In an interview broadcast on CNN (here: www.cnn.com/...), Jeb Bush revealed his choice in the 2016 presidential election:
“In November, I will not vote for Donald Trump or Hillary Clinton, but I will support principled conservatives at the state and federal levels, just as I have done my entire life,...”
Jeb Bush, former Republican governor of Florida and one-time front-runner for the Republican presidential pick, tells us he will not vote for president this fall.
Fortunately for Jeb Bush, that is a decision he can make for himself. It is a decision he once denied to more than 50,000 voters.

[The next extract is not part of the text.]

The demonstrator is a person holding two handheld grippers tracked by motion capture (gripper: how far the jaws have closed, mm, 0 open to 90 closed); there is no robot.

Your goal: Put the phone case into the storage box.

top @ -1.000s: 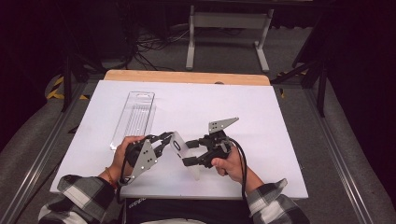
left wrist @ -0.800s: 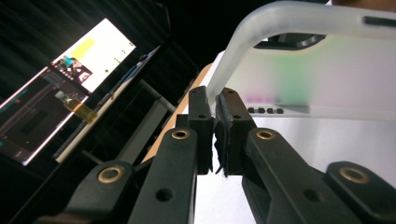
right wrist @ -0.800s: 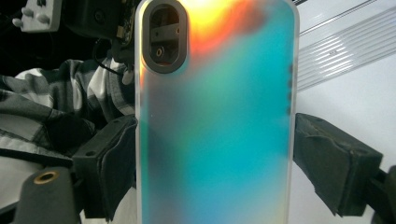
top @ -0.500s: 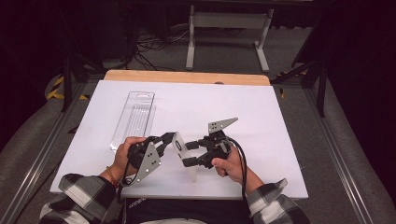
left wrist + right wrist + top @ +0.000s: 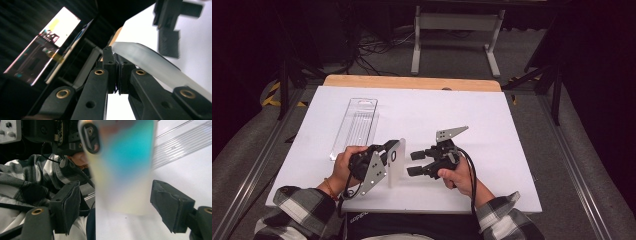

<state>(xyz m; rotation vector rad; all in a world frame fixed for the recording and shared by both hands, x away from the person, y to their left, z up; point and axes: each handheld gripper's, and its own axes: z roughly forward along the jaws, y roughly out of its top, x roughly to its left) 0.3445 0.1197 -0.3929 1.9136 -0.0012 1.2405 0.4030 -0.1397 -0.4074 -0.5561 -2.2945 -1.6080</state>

As governor of the state of Florida in 1999 and 2000, Jeb Bush gave his approval for his Secretary of State Katherine Harris (a republican) to send notices to some 57,000 Florida residents that they would not be allow to vote in upcoming elections. Nearly all who received such a notice were registered Democrats, and over half were black. This voter purge was made ostensibly to remove convicted felons from voter rolls — Florida felons are denied the right to vote. However, when reporters saw the list of those told they can’t vote because of a prior felony conviction, they discovered errors: a lack of any charge or trial, a former misdemeanor convictions, or a felony conviction in another state (Fl. law allows felons convicted of crimes in another state who have completed their sentence to vote in Fl. elections). Further investigations would reveal that nearly all who received a notice from the state of Florida saying they could not vote in fact were legally eligible to vote in Florida.
The felon purge wrongfully denied thousands of legitimate voters the ability to cast a vote in a presidential election year. Ultimately, Gov. Bush’s brother George W. Bush would win a narrow victory in Fl., and with it the US presidency.
In his recent CNN interview Jeb Bush seemed sad and puzzled with his voting choice today. But he is free to make his choice, to not cast or cast a ballot for whomever he chooses. It is a choice he once denied to tens of thousands.